Although this was not known at the time, The Name of the Doctor was Matt Smith's last regular episode of Doctor Who. He's got two more episodes, both of which are 'special' episodes that stand relatively separate from the rest of the series. And over the course of those specials, we learn that Matt Smith's incarnation of the Doctor is technically the final incarnation of the Doctor, having used up all 12 of his regenerations. So read in all of that context, The Name of the Doctor feels like a farewell to Doctor Who itself, a quiet moment when we face the inevitable end of the programme and reflect on its power. When we dash through the Doctor's past in the time stream, we can now read this as one last look in the memory box before we put it away in a distant cupboard. Similarly, whilst it's a relatively brief and un-remarked upon scene within the story, the moment when the Paternoster Gang looks out at the night sky turning itself off because the Doctor wasn't there to save them speaks wonders as to the greater impact that the programme has had on the lives of millions, although the moment works far better on the smaller scale as we see the Paternoster Gang torn apart because of the Doctor's interference with them is removed, killing Jenny and making Strax into a monster, instead of the character that we know and love.

Read in all of that context, The Name of the Doctor becomes a sad and beautiful coda to the history of Doctor Who, before it goes forth into the great 50th anniversary celebrations that await us tomorrow. But before we do that, I just want to make a quick wrap up of something else.

The Purple Period of Steven Moffat's time as show-runner kind of ends here, with a bit of a run-on through the rest of Matt Smith's tenure before Capaldi takes the reigns as the Doctor, bringing with him a new approach to the programme. And watching it all again, I'm not entirely sure what to make of it. The Purple Period is an era of variety, where each episode is wildly different from the next. Consider that within the 9 episode stretch from The Snowmen to The Name of the Doctor, we have 3 writers who do multiple episodes, each of which is completely and utterly different to their other stories for the same era. It feels good to see so much variety within the programme, an ability to really get a grip on the sheer breadth of travelling in time and space. But, alongside that, there's also a strong lack of consistency throughout the series.

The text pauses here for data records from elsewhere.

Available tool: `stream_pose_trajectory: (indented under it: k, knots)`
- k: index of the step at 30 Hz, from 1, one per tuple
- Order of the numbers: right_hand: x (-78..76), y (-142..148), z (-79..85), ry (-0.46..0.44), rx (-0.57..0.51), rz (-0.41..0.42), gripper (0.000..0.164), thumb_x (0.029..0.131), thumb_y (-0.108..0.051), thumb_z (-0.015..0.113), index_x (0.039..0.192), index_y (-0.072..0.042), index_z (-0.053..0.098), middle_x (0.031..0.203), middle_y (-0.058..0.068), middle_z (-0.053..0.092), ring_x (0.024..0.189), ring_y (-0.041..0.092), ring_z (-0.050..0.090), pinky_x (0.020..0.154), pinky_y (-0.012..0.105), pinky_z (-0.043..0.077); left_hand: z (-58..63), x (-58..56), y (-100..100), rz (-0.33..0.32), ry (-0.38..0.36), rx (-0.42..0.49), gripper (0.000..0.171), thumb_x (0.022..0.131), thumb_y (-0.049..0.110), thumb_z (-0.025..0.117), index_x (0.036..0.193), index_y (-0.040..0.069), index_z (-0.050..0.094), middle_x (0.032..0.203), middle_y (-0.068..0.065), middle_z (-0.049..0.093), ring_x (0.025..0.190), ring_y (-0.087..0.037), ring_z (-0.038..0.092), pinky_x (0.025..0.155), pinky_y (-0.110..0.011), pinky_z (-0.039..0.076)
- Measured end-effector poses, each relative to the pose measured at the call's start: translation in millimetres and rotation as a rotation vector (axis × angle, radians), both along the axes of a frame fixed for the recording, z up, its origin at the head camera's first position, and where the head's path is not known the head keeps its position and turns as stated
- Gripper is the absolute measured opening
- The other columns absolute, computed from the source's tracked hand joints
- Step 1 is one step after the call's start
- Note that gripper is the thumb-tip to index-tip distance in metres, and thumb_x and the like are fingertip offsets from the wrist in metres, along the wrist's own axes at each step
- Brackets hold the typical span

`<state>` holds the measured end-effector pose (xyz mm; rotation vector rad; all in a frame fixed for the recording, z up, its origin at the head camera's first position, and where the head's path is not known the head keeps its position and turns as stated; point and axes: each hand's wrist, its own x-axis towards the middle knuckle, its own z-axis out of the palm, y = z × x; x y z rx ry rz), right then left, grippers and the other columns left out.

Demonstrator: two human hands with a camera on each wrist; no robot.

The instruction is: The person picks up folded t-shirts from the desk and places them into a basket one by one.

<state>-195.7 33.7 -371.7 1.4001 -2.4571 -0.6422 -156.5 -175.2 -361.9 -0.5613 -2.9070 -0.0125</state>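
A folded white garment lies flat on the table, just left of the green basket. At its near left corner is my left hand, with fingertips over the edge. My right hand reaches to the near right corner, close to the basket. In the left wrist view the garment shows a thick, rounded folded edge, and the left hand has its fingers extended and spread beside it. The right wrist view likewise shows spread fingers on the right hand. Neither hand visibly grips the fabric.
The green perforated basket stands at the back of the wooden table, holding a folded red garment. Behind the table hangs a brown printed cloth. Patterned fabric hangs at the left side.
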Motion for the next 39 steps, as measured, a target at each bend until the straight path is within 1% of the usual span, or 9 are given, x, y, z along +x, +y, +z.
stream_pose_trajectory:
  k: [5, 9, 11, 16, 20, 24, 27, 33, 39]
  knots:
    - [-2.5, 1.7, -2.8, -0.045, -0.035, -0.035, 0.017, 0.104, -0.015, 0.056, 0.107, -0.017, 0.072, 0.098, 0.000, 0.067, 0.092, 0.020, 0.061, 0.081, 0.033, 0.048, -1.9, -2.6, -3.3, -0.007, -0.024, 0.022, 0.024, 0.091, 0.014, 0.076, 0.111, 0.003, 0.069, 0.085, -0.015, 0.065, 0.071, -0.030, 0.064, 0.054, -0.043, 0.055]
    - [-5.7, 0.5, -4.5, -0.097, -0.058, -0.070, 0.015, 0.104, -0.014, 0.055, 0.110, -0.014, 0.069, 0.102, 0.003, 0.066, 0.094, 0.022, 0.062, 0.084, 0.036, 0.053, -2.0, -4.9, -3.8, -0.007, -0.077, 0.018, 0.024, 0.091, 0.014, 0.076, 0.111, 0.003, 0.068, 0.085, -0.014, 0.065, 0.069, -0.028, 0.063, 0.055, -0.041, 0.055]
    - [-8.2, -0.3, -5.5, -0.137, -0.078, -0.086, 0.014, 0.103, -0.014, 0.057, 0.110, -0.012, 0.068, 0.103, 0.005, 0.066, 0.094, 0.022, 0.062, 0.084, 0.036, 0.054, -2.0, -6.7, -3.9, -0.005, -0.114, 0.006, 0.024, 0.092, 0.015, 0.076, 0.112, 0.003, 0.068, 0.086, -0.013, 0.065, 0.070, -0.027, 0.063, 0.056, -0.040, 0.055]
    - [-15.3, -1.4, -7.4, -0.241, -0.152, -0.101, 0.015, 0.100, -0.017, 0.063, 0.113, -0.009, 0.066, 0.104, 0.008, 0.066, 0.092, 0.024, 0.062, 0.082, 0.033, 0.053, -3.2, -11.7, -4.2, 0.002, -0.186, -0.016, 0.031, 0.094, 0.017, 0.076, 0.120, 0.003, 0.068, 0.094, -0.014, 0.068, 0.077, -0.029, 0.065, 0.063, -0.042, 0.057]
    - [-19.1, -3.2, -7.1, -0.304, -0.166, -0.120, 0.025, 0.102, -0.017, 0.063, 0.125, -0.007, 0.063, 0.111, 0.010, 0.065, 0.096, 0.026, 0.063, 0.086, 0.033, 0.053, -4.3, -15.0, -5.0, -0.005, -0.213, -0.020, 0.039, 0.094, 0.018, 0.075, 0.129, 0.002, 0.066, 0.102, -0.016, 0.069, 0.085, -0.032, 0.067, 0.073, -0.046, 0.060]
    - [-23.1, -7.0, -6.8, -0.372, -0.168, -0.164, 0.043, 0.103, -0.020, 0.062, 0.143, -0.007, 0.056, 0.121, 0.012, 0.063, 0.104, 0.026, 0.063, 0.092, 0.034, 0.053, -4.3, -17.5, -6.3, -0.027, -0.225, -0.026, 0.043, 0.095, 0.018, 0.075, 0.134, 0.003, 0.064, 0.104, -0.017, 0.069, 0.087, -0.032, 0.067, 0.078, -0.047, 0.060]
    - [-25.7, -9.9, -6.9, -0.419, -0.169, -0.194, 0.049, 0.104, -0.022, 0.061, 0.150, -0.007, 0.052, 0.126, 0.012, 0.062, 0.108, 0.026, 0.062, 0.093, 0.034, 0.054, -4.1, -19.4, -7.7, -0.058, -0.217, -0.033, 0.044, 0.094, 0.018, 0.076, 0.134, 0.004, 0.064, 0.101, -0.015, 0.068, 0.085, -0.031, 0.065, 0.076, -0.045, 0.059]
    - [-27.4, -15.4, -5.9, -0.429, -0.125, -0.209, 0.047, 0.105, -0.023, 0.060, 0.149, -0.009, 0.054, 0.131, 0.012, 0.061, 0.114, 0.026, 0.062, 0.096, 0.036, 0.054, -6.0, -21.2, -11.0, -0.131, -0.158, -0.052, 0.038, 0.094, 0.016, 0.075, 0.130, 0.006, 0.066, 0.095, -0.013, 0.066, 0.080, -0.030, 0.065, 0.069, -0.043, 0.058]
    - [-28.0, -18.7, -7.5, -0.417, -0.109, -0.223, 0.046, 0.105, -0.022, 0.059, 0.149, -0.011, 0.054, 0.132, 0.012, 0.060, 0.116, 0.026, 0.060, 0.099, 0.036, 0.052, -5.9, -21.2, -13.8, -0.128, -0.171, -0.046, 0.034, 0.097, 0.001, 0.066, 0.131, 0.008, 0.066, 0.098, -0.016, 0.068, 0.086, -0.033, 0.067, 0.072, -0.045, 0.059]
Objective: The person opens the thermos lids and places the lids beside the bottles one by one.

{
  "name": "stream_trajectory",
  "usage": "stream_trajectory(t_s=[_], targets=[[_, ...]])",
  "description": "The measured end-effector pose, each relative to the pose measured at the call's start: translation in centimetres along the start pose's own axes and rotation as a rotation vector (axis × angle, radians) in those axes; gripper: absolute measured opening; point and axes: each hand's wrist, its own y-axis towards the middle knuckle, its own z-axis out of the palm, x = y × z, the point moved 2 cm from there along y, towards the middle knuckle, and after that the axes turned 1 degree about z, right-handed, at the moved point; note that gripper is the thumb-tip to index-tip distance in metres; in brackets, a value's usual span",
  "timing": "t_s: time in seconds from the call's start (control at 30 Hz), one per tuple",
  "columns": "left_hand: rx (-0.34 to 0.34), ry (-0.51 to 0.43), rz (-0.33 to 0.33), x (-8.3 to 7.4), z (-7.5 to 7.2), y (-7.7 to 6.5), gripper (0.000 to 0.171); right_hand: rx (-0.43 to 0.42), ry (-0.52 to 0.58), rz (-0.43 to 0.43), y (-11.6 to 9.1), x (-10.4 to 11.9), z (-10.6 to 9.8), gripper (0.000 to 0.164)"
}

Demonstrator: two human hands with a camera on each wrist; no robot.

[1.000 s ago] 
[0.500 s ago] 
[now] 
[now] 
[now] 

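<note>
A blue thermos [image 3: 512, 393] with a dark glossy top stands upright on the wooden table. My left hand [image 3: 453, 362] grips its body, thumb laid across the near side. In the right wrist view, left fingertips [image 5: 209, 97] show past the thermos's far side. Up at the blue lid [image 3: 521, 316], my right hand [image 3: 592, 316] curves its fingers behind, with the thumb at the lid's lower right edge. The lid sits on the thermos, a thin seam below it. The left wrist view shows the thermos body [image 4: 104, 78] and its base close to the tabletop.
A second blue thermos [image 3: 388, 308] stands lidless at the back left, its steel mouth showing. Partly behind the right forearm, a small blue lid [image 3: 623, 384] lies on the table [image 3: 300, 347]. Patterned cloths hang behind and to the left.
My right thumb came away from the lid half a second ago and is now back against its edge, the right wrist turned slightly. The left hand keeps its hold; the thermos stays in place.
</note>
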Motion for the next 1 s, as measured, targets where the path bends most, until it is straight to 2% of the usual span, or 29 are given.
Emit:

Whilst the variety is good, it also means that there's no sense that each episode works in the same universe as the one before or after it - there's no real sense that Moffat is looking over the programme and keeping control of how everything will look at the end of the day. That's how we end up with relatively weaker stories like Nightmare in Silver or Journey to the Centre of the TARDIS; they could have been good stories had a little bit more attention been paid to them before they went to screen. It means that The Purple Period is unfortunately a bit of a failure, a time when Doctor Who should have been spectacular but it simply wasn't. It doesn't bode well for the final two episodes in this section, but oddly enough, I've got a feeling that everything will turn out just fine.